Below are the records; give again exactly the lines from the one containing "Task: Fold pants" through the one containing "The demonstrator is", leaving out pictures.

THE INPUT:
--------------------

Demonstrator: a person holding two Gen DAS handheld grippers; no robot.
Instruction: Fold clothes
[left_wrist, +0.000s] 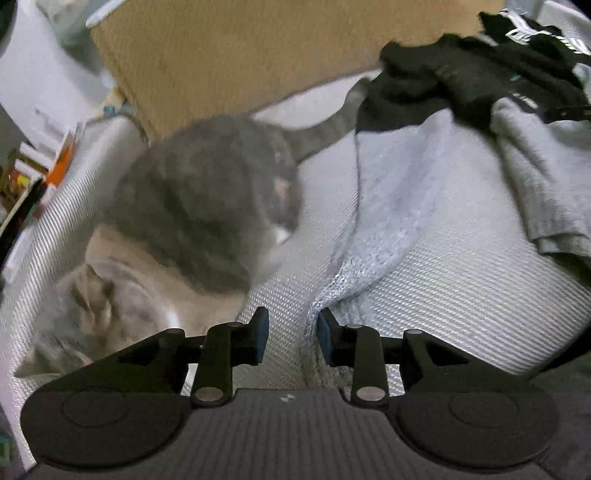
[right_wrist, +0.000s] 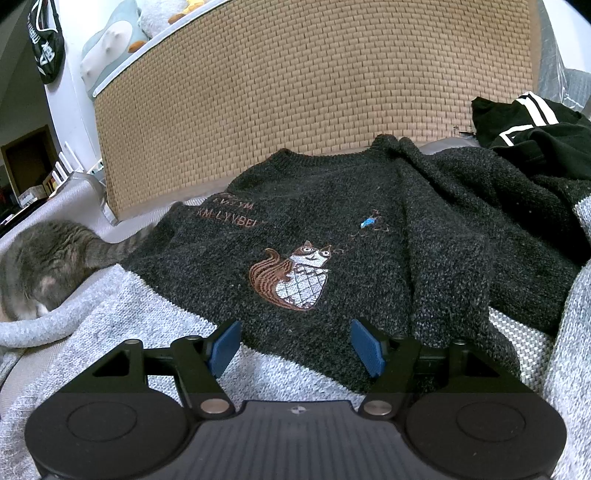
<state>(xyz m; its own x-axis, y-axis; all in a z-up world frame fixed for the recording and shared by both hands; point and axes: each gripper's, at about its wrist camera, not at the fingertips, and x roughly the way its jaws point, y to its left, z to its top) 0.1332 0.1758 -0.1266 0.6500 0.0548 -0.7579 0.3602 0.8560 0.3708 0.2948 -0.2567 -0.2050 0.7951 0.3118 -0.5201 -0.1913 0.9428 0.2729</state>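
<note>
A sweater lies spread on the bed, dark charcoal (right_wrist: 332, 229) above with an embroidered squirrel (right_wrist: 291, 277), light grey knit (left_wrist: 406, 206) below. My left gripper (left_wrist: 292, 336) stands open low over the mat. A corner of the light grey hem (left_wrist: 314, 321) lies against its right pad, and the left pad is clear of it. My right gripper (right_wrist: 295, 347) is open wide just above the line where the charcoal meets the light grey. Nothing is pinched between its blue pads.
A grey cat (left_wrist: 199, 206) crouches on the woven mat (left_wrist: 461, 295) just left of my left gripper, its tail reaching toward the sweater. A black garment with white stripes (right_wrist: 535, 136) is heaped at the far right. A woven headboard (right_wrist: 295, 92) closes the back.
</note>
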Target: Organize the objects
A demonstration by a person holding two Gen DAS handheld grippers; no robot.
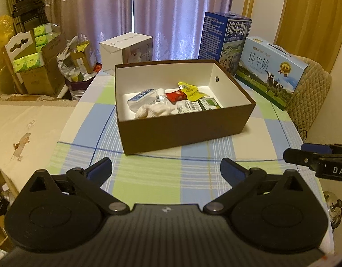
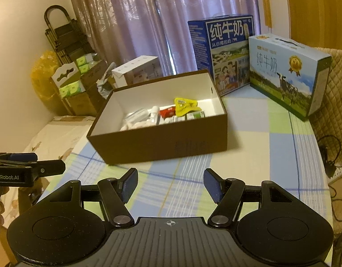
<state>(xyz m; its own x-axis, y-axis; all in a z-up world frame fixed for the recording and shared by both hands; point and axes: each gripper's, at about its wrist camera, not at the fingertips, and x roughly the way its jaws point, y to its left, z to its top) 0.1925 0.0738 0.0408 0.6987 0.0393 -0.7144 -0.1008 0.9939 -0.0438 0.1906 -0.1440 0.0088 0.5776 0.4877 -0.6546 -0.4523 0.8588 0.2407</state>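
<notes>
A brown cardboard box (image 1: 188, 131) with a white inside stands open on the checked tablecloth (image 1: 153, 182). In it lie a yellow pouch (image 1: 190, 91), a red packet (image 1: 176, 95), a green-and-white carton (image 1: 210, 103), a small white bottle (image 1: 160, 96), a blue-and-white pack (image 1: 142, 96) and a white cloth (image 1: 154, 111). The right wrist view shows the same box (image 2: 162, 142) and yellow pouch (image 2: 184, 106). My left gripper (image 1: 167, 170) hangs open and empty in front of the box. My right gripper (image 2: 170, 184) is open and empty too, also short of the box.
Two blue milk cartons (image 1: 224, 40) (image 1: 271, 71) stand behind the box on the right, a white carton (image 1: 128, 51) behind it on the left. Stacked cardboard boxes with green packs (image 1: 35, 62) stand beyond the table's left edge. A quilted chair back (image 1: 311, 93) is at right.
</notes>
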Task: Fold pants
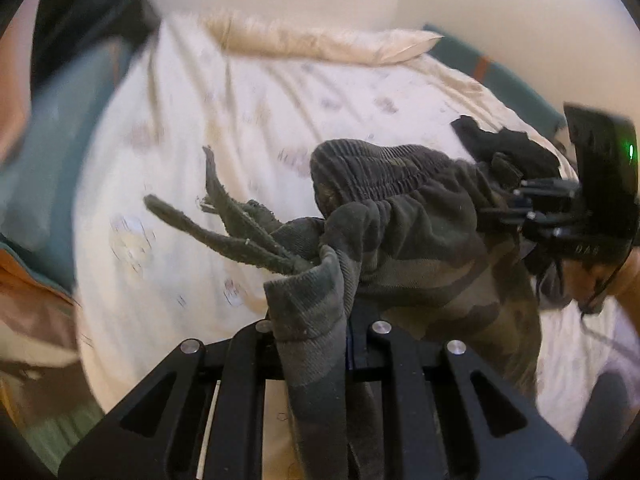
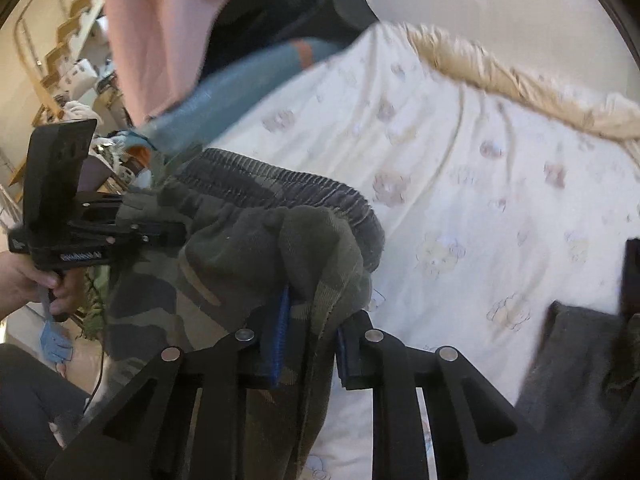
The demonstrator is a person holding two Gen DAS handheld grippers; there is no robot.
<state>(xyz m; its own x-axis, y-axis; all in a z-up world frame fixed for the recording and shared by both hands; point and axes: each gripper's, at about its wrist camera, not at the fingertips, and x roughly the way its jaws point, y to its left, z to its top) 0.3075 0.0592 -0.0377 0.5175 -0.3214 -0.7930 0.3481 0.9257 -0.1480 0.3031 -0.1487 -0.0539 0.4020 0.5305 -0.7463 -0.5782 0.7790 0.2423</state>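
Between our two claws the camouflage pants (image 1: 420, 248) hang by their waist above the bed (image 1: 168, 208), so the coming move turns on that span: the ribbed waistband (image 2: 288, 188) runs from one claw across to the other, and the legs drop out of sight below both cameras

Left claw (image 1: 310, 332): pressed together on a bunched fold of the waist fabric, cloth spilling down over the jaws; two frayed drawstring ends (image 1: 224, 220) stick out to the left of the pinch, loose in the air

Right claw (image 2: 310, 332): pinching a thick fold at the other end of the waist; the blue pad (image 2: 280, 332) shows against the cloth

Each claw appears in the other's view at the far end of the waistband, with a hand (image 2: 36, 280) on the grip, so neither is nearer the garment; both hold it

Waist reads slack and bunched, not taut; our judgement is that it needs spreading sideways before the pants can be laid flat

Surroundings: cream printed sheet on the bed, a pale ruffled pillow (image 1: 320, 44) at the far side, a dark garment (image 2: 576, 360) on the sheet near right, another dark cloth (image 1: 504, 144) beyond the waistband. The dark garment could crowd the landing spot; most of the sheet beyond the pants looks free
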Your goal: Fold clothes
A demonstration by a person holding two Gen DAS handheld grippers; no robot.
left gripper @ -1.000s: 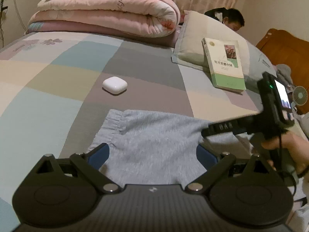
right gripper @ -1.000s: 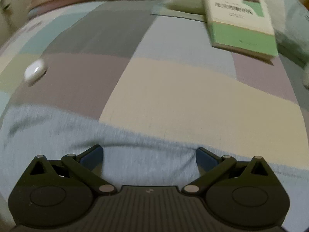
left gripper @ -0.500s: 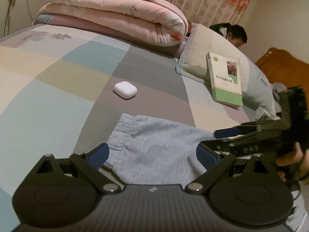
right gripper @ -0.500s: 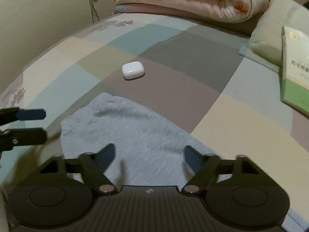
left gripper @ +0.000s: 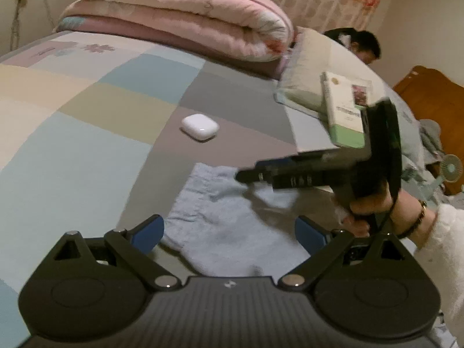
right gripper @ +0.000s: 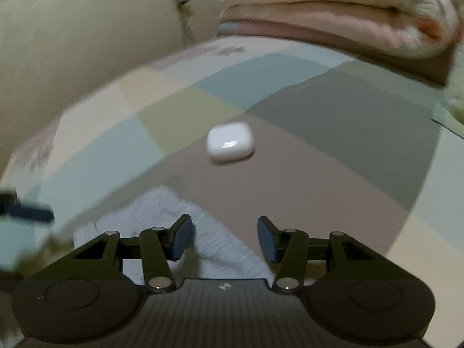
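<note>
- I am looking at a pale grey-blue garment (left gripper: 232, 232) lying on the patchwork bed (left gripper: 87, 150), soft and slightly rumpled, with a gathered elastic hem at its far end.
- The garment is lying just ahead of my left tongs (left gripper: 229, 229), between their spread fingers; they are gripping nothing.
- My right tongs (right gripper: 224, 237) are closing, about half spread, with the cloth under and between them; the pads are not pressing on it.
- Compared with a second ago, my right tongs are reaching in from the right across the left view, swung round toward the hem, and the garment's right side is looking bunched where it lay flat.
- The white earbud case (left gripper: 200, 127) is sitting beyond the hem, as before.
- The garment's long axis is running away from my left tongs, with the gathered hem pointing toward the case and the folded pink quilt (left gripper: 179, 26).
- A book (left gripper: 345, 110) is resting on a pillow (left gripper: 301, 66), far right of the tongs.
</note>
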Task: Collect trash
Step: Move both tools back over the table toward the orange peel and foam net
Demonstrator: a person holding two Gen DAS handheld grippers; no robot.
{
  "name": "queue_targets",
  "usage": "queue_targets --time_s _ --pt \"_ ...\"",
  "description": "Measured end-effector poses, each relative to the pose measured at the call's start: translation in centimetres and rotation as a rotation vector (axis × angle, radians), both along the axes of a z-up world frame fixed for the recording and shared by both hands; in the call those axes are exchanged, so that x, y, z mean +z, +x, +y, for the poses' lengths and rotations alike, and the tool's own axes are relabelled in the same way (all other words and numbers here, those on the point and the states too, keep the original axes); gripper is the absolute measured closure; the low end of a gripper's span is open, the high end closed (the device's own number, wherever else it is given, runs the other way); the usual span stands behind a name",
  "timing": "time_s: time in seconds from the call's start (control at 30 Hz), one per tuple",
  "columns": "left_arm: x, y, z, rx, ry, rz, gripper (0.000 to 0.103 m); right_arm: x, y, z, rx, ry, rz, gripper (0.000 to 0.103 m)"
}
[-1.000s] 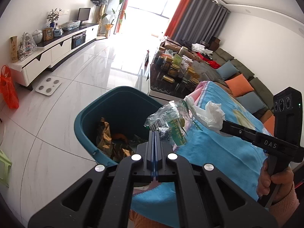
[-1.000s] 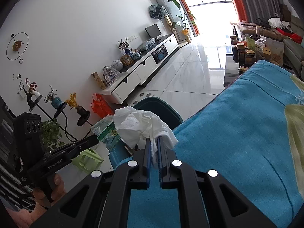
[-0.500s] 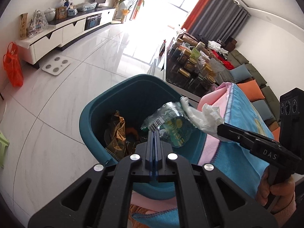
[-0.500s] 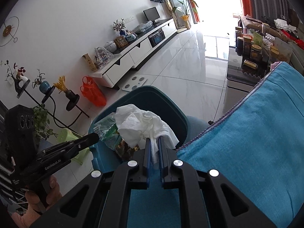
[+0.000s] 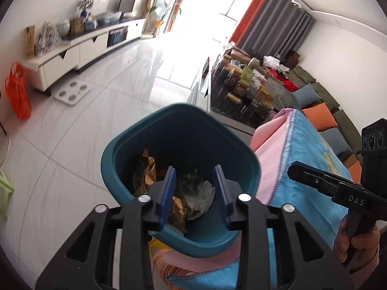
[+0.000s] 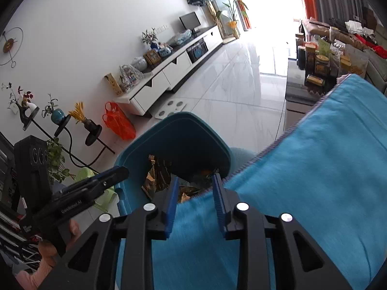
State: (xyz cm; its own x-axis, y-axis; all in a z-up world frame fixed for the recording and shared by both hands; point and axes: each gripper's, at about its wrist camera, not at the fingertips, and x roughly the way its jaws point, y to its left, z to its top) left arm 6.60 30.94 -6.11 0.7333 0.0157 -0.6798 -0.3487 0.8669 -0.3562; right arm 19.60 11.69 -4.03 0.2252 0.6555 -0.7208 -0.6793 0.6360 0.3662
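A teal trash bin [image 5: 121, 162] stands on the floor beside the blue-covered table [image 5: 312, 169]. Inside lie a clear plastic wrapper with white tissue [image 5: 198, 191] and brown-gold snack wrappers [image 5: 147, 169]. My left gripper [image 5: 193, 188] is open and empty, right above the bin's mouth. My right gripper [image 6: 194, 193] is open and empty over the table's edge, next to the bin [image 6: 179, 130]. The right gripper also shows in the left wrist view [image 5: 302, 169], and the left gripper in the right wrist view [image 6: 116, 174].
A white TV cabinet [image 5: 79, 48] runs along the far wall, with an orange bag [image 5: 18, 91] and a white scale [image 5: 72, 93] on the floor by it. A glass coffee table with jars [image 5: 241, 91] and a sofa [image 5: 321, 101] lie behind. A green stool [image 6: 96, 193] stands near the bin.
Both grippers moved over the bin and opened. The plastic wrapper and the white tissue dropped out of them into the bin.
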Motion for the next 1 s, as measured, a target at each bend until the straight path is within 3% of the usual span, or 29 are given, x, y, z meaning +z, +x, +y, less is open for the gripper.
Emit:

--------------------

RESPONSE BELOW:
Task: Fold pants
The demonstrator is a person holding two Gen DAS handheld grippers; there is no robot.

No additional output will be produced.